## Problem details
Whenever a line in the data holds the string "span", copy that line.

## Provided material
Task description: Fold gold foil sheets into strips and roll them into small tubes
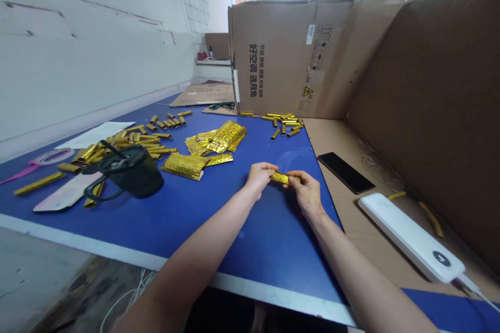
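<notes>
Between my two hands is a small piece of gold foil paper [280, 178], its ends pinched in the fingers. My left hand [259, 178] grips its left end with thumb and fingertips. At the other end, my right hand [307, 190] closes thumb and forefinger on it. Flat gold foil sheets [226, 136] lie in a loose stack beyond and to the left, with another gold stack [185, 165] nearer. Several rolled gold tubes [287, 123] are scattered at the table's far right. More gold tubes [136, 138] are heaped at the left.
A dark cup with handle and straw [135, 171] stands left, beside a pale phone [68, 193] and a tape roll [52, 156]. On cardboard at right lie a black phone [346, 172] and a white power bank [410, 237]. A large carton [289, 57] walls off the back.
</notes>
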The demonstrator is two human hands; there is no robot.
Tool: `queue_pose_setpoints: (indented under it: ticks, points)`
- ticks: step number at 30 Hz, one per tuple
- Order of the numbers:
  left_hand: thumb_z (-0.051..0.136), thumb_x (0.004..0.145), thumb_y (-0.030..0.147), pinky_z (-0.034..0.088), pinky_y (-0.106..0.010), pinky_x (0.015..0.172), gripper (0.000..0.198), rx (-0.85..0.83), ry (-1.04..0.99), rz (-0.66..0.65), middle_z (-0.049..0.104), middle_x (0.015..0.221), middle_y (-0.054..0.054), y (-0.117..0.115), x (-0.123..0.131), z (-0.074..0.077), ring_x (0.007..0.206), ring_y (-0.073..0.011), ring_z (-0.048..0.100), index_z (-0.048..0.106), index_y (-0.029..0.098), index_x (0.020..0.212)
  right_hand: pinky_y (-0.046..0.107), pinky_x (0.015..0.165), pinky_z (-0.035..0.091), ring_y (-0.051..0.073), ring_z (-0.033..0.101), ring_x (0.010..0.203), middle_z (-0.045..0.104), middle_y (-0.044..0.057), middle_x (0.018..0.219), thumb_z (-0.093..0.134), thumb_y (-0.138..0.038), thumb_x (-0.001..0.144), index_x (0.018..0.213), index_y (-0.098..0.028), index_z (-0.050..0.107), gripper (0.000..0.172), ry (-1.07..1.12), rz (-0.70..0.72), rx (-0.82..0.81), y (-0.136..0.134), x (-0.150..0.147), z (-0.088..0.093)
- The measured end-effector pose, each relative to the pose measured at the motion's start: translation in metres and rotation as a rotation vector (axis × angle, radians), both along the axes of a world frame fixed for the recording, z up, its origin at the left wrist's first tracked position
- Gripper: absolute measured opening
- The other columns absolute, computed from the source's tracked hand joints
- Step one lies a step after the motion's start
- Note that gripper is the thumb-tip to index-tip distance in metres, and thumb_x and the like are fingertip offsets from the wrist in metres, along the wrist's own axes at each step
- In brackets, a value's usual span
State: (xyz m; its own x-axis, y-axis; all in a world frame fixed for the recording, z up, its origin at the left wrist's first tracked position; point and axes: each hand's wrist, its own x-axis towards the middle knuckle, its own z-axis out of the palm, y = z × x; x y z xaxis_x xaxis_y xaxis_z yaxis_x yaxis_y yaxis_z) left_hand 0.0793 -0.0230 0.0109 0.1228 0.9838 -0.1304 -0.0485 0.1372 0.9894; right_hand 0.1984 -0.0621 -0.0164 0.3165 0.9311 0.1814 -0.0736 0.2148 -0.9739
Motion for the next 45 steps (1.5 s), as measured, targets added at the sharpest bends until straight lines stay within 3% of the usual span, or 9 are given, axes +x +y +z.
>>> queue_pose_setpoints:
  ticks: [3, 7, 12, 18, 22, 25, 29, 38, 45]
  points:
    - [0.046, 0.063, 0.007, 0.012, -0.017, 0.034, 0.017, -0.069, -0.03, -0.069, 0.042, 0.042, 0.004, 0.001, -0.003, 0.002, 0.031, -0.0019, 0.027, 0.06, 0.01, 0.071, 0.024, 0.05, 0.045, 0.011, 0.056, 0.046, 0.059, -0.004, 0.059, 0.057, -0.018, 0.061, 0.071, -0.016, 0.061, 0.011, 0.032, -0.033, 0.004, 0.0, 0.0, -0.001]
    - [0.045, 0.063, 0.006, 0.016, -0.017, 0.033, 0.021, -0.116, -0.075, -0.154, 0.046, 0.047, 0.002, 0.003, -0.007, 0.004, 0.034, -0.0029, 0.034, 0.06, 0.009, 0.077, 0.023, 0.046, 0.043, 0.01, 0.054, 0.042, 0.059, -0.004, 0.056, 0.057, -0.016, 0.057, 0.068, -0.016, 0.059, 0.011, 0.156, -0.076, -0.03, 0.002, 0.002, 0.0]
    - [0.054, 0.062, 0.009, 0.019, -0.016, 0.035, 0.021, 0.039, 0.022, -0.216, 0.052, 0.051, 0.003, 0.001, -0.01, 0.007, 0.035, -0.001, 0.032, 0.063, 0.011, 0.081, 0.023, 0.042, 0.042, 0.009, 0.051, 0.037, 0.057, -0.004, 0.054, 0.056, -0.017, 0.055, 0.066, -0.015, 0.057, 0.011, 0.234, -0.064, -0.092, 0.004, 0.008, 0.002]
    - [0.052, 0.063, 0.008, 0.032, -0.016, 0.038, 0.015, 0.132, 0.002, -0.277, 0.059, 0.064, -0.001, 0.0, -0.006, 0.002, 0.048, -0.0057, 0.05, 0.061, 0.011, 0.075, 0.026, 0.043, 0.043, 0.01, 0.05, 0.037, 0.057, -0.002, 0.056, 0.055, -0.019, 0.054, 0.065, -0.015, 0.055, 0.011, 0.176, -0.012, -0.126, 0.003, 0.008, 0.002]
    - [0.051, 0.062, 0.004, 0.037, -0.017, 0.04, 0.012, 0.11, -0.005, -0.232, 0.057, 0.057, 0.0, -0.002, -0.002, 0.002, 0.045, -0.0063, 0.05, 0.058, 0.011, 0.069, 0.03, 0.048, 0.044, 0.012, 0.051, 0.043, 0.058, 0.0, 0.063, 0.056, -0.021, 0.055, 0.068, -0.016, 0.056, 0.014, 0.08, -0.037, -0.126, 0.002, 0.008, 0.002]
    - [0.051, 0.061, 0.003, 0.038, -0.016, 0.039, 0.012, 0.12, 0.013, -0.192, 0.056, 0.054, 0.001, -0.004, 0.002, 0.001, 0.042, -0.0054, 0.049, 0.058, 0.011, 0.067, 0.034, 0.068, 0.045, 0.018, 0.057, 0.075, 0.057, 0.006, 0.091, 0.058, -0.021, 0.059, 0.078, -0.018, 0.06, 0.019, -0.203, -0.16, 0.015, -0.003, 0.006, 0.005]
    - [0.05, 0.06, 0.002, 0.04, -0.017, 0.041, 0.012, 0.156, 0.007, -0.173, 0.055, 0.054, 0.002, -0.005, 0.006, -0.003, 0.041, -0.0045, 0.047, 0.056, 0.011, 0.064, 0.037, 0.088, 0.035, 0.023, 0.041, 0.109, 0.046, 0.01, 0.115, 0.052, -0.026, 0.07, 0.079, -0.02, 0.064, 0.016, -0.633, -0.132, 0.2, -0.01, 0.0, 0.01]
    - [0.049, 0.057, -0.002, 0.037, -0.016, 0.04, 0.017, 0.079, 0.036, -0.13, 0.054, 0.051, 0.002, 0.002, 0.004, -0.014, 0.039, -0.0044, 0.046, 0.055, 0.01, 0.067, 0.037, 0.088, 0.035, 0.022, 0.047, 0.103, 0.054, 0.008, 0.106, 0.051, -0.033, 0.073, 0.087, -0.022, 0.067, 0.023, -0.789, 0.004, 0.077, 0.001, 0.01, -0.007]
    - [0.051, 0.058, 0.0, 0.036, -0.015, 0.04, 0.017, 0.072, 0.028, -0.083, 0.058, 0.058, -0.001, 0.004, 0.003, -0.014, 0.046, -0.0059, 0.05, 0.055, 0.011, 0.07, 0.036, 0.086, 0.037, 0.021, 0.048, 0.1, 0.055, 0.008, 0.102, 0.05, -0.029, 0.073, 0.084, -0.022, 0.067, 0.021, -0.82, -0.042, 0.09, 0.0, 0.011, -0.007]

## Result
- In brackets, a value's usual span
Motion for the next 45 steps (1.5 s), as measured, targets added at the sharpest bends until straight lines stay within 3% of the usual span, or 9 are given, axes +x +y +z.

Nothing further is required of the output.